:: EXERCISE DETAILS ::
No images, please. Copy each entry below exactly as it reads.

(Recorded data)
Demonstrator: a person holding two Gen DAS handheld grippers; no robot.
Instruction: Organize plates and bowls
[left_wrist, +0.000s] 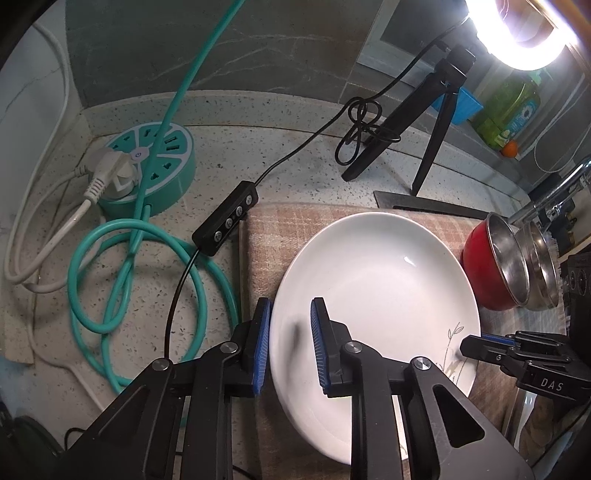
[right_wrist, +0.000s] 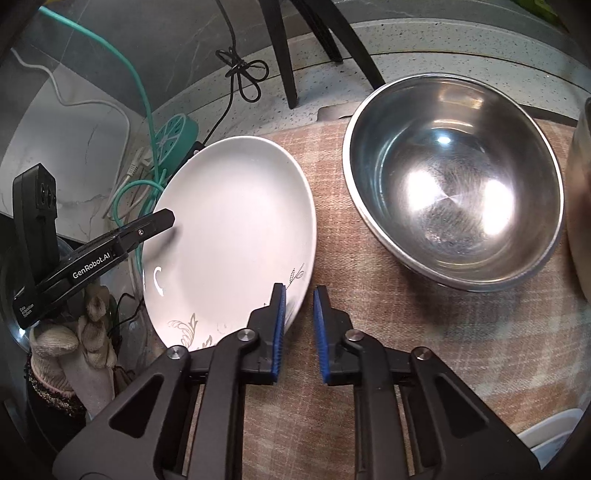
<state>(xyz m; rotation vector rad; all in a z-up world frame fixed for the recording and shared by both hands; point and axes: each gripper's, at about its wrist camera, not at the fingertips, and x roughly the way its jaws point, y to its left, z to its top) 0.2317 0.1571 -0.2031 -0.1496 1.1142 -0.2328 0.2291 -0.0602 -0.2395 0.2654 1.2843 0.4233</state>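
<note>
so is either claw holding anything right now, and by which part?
Both claws straddle the rim of the white ceramic plate: left claw on one edge, right claw on the leaf-patterned edge opposite. Whether either pinches the rim cannot be told.

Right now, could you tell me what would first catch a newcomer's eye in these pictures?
The white plate on the checked cloth dominates, its rim between the fingers of both the left gripper and the right gripper. Beside it sits a shiny steel bowl, and a teal round power strip stands on the speckled counter.
</note>
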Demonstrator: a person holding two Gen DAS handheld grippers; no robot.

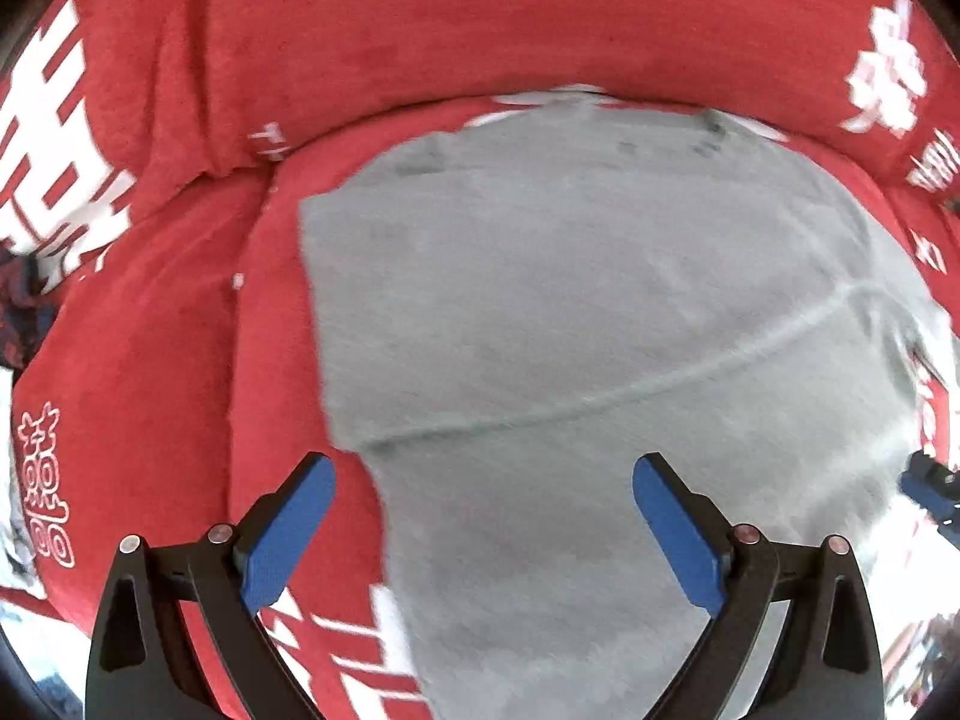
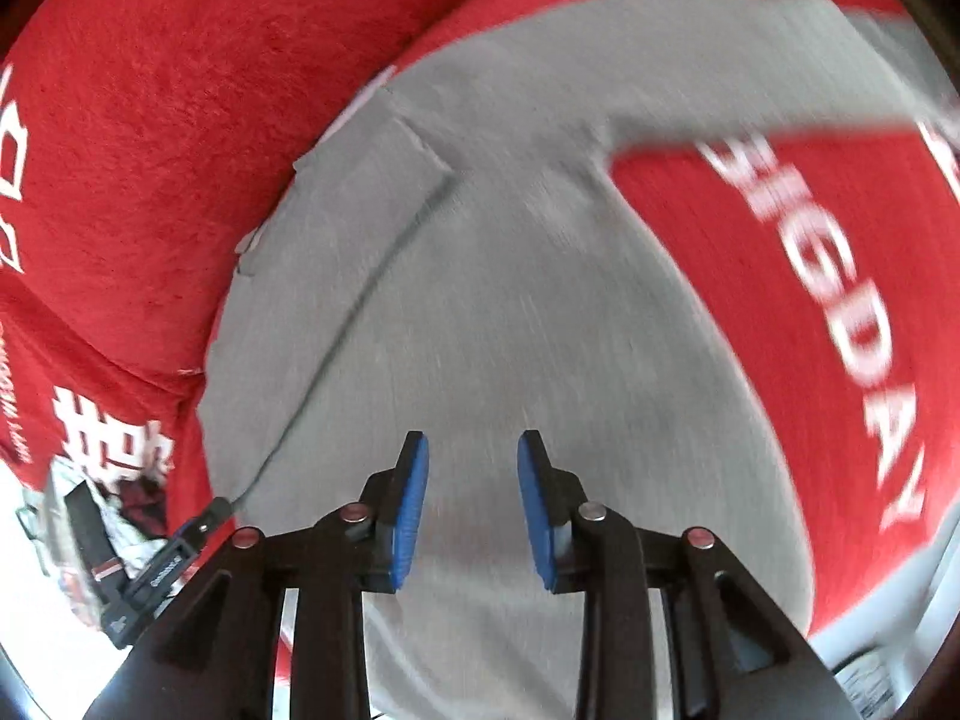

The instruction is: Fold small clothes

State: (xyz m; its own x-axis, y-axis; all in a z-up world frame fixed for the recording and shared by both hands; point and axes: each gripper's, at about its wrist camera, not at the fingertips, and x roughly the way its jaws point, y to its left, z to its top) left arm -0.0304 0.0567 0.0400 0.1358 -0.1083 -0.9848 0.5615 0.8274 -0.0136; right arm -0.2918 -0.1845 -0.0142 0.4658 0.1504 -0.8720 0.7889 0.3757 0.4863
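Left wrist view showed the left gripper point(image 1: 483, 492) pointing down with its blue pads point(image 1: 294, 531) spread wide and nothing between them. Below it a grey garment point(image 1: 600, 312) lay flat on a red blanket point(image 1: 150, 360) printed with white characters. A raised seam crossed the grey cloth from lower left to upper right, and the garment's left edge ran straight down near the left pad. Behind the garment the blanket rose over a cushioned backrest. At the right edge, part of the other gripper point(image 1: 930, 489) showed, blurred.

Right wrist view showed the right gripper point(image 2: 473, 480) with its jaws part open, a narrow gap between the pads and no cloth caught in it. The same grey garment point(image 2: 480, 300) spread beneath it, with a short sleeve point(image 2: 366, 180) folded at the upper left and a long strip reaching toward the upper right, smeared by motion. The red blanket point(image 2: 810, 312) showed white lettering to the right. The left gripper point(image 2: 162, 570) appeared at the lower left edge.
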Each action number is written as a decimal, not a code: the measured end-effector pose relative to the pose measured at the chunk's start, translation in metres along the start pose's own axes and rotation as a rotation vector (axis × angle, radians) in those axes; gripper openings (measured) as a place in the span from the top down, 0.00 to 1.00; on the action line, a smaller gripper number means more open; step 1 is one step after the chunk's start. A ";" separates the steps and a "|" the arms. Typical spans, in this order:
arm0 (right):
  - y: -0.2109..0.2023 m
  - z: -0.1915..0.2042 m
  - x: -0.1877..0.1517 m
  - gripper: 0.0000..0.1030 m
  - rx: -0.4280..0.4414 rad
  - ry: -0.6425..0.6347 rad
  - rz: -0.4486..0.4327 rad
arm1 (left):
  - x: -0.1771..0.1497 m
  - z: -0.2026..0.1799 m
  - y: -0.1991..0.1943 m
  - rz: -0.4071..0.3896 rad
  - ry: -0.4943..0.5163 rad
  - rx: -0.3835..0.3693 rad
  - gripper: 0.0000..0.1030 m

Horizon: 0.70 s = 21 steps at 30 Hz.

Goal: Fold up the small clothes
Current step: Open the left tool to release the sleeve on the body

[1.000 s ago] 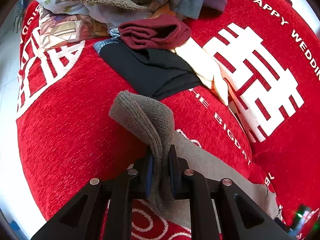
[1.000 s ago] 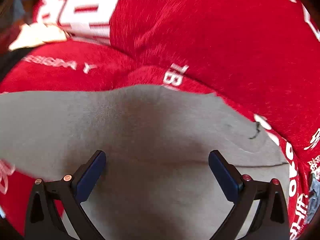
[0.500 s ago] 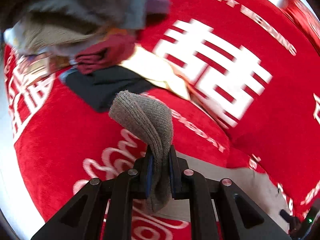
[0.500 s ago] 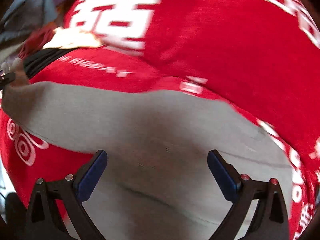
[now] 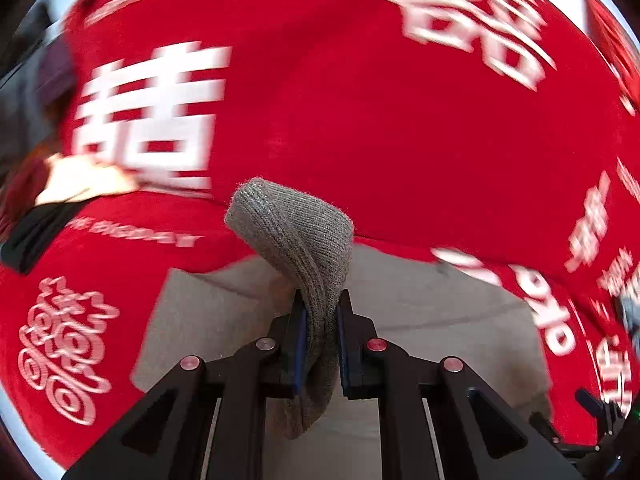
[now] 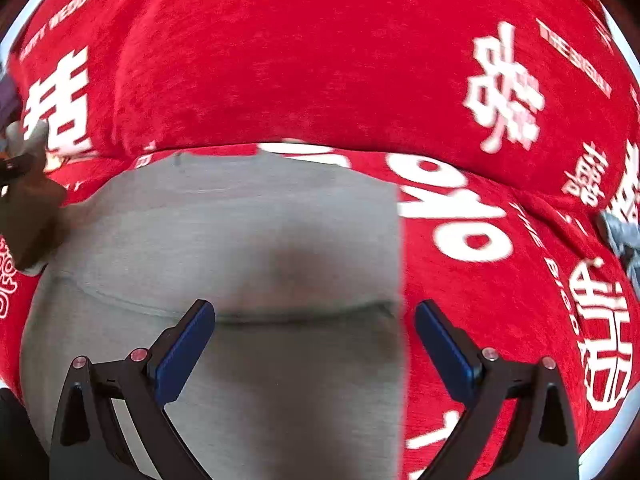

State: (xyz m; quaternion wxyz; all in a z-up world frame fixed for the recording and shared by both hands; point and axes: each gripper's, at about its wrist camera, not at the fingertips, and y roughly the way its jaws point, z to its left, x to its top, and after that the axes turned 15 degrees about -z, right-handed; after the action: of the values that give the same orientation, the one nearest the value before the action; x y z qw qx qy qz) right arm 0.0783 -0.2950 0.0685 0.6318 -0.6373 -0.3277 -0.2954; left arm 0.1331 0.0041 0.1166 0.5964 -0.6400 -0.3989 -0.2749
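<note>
Blur smears much of both views, so the white lettering on the red cloth (image 5: 400,152) can be read only in scraps, and the dark and pale heap of clothes (image 5: 44,184) far off to the left of the left claw (image 5: 322,320) is too smudged to sort into garments. That left claw is pinched tight on a grey knitted sock (image 5: 296,236): the ribbed fabric rises from between the blue pads, arches forward and to the left, and a short tail hangs below the pads toward the camera. How much of the sock lies inside the grip is hidden by the pads themselves. Under and ahead of the left claw lies a flat pale grey garment (image 5: 420,308), spread on the red cloth; its near edge is cut off by the claw's black arms and by the bottom of the picture. The right claw (image 6: 314,328) stands wide apart with nothing between its fingers, and hangs above the same grey garment (image 6: 248,232), whose straight right edge runs just inside the right finger. A faint seam crosses the garment level with the fingertips. At the far left of the right view a dark shape, partly out of frame, cannot be made out. At the far right a small grey-blue scrap (image 6: 622,236) lies on the cloth, cut by the picture's rim. No basket or box shows in either view.
</note>
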 end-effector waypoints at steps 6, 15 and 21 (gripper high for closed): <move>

:: TASK RESULT ::
Demonstrator: a person holding two Gen DAS handheld grippers; no robot.
Instruction: Organize plates and bowls
[left_wrist, +0.000s] 
[right_wrist, +0.000s] 
<state>(xyz m; rotation vector rad; all in a z-up world frame fixed for the recording and shared by both hands; point and axes: each gripper's, at about its wrist camera, not at the fingertips, and x roughly the way its jaws point, y to its left, z to its top) 0.2317 0.1571 -0.2031 -0.1496 1.1142 -0.2328 0.2291 -0.0602 -0.2395 0.2654 1.2843 0.4233</state>
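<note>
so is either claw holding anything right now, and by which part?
Both claws straddle the rim of the white ceramic plate: left claw on one edge, right claw on the leaf-patterned edge opposite. Whether either pinches the rim cannot be told.

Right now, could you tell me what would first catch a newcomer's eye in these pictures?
The white plate on the checked cloth dominates, its rim between the fingers of both the left gripper and the right gripper. Beside it sits a shiny steel bowl, and a teal round power strip stands on the speckled counter.
</note>
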Demonstrator: a person holding two Gen DAS handheld grippers; no robot.


The instruction is: Fold small clothes

State: (xyz m; its own x-axis, y-axis; all in a z-up world frame fixed for the recording and shared by both hands; point and axes: each gripper's, at about its wrist camera, not at the fingertips, and x roughly the way its jaws point, y to its left, z to its top) left arm -0.0304 0.0567 0.0400 0.1358 -0.1083 -0.9848 0.5615 0.8274 -0.0136; right arm -0.2918 -0.1845 -0.0142 0.4658 0.1504 -0.8720 0.7889 0.3757 0.4863
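Left wrist view showed the left gripper point(image 1: 483, 492) pointing down with its blue pads point(image 1: 294, 531) spread wide and nothing between them. Below it a grey garment point(image 1: 600, 312) lay flat on a red blanket point(image 1: 150, 360) printed with white characters. A raised seam crossed the grey cloth from lower left to upper right, and the garment's left edge ran straight down near the left pad. Behind the garment the blanket rose over a cushioned backrest. At the right edge, part of the other gripper point(image 1: 930, 489) showed, blurred.

Right wrist view showed the right gripper point(image 2: 473, 480) with its jaws part open, a narrow gap between the pads and no cloth caught in it. The same grey garment point(image 2: 480, 300) spread beneath it, with a short sleeve point(image 2: 366, 180) folded at the upper left and a long strip reaching toward the upper right, smeared by motion. The red blanket point(image 2: 810, 312) showed white lettering to the right. The left gripper point(image 2: 162, 570) appeared at the lower left edge.
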Each action number is written as a decimal, not a code: the measured end-effector pose relative to the pose measured at the chunk's start, translation in metres along the start pose's own axes and rotation as a rotation vector (axis × angle, radians) in those axes; gripper openings (measured) as a place in the span from the top down, 0.00 to 1.00; on the action line, a smaller gripper number means more open; step 1 is one step after the chunk's start. A ";" separates the steps and a "|" the arms. Typical spans, in this order:
arm0 (right):
  - y: -0.2109..0.2023 m
  - z: -0.1915..0.2042 m
  - x: -0.1877..0.1517 m
  - gripper: 0.0000..0.1030 m
  - rx: -0.4280..0.4414 rad
  - ry: -0.6425..0.6347 rad
  - rz: -0.4486..0.4327 rad
arm1 (left):
  - x: -0.1771..0.1497 m
  - z: -0.2026..0.1799 m
  - y: -0.1991..0.1943 m
  - rz: -0.4071..0.3896 rad
  - ry: -0.4943..0.5163 rad
  - rx: -0.3835..0.3693 rad
  - gripper: 0.0000..0.1030 m

Horizon: 0.70 s = 21 steps at 30 Hz.

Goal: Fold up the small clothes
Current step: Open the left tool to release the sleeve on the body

[1.000 s ago] 
[1.000 s ago] 
[0.500 s ago] 
[0.500 s ago] 
[now] 
[now] 

State: (xyz m; quaternion wxyz; all in a z-up world frame fixed for the recording and shared by both hands; point and axes: each gripper's, at about its wrist camera, not at the fingertips, and y roughly the way its jaws point, z to its left, x to its top, and after that the axes turned 15 degrees about -z, right-handed; after the action: of the values that give the same orientation, the one nearest the value before the action; x y z qw qx qy qz) right arm 0.0783 -0.2950 0.0685 0.6318 -0.6373 -0.3277 -0.2954; left arm 0.1331 0.0041 0.1166 0.5964 -0.6400 -0.3989 -0.2749
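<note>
Blur smears much of both views, so the white lettering on the red cloth (image 5: 400,152) can be read only in scraps, and the dark and pale heap of clothes (image 5: 44,184) far off to the left of the left claw (image 5: 322,320) is too smudged to sort into garments. That left claw is pinched tight on a grey knitted sock (image 5: 296,236): the ribbed fabric rises from between the blue pads, arches forward and to the left, and a short tail hangs below the pads toward the camera. How much of the sock lies inside the grip is hidden by the pads themselves. Under and ahead of the left claw lies a flat pale grey garment (image 5: 420,308), spread on the red cloth; its near edge is cut off by the claw's black arms and by the bottom of the picture. The right claw (image 6: 314,328) stands wide apart with nothing between its fingers, and hangs above the same grey garment (image 6: 248,232), whose straight right edge runs just inside the right finger. A faint seam crosses the garment level with the fingertips. At the far left of the right view a dark shape, partly out of frame, cannot be made out. At the far right a small grey-blue scrap (image 6: 622,236) lies on the cloth, cut by the picture's rim. No basket or box shows in either view.
</note>
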 end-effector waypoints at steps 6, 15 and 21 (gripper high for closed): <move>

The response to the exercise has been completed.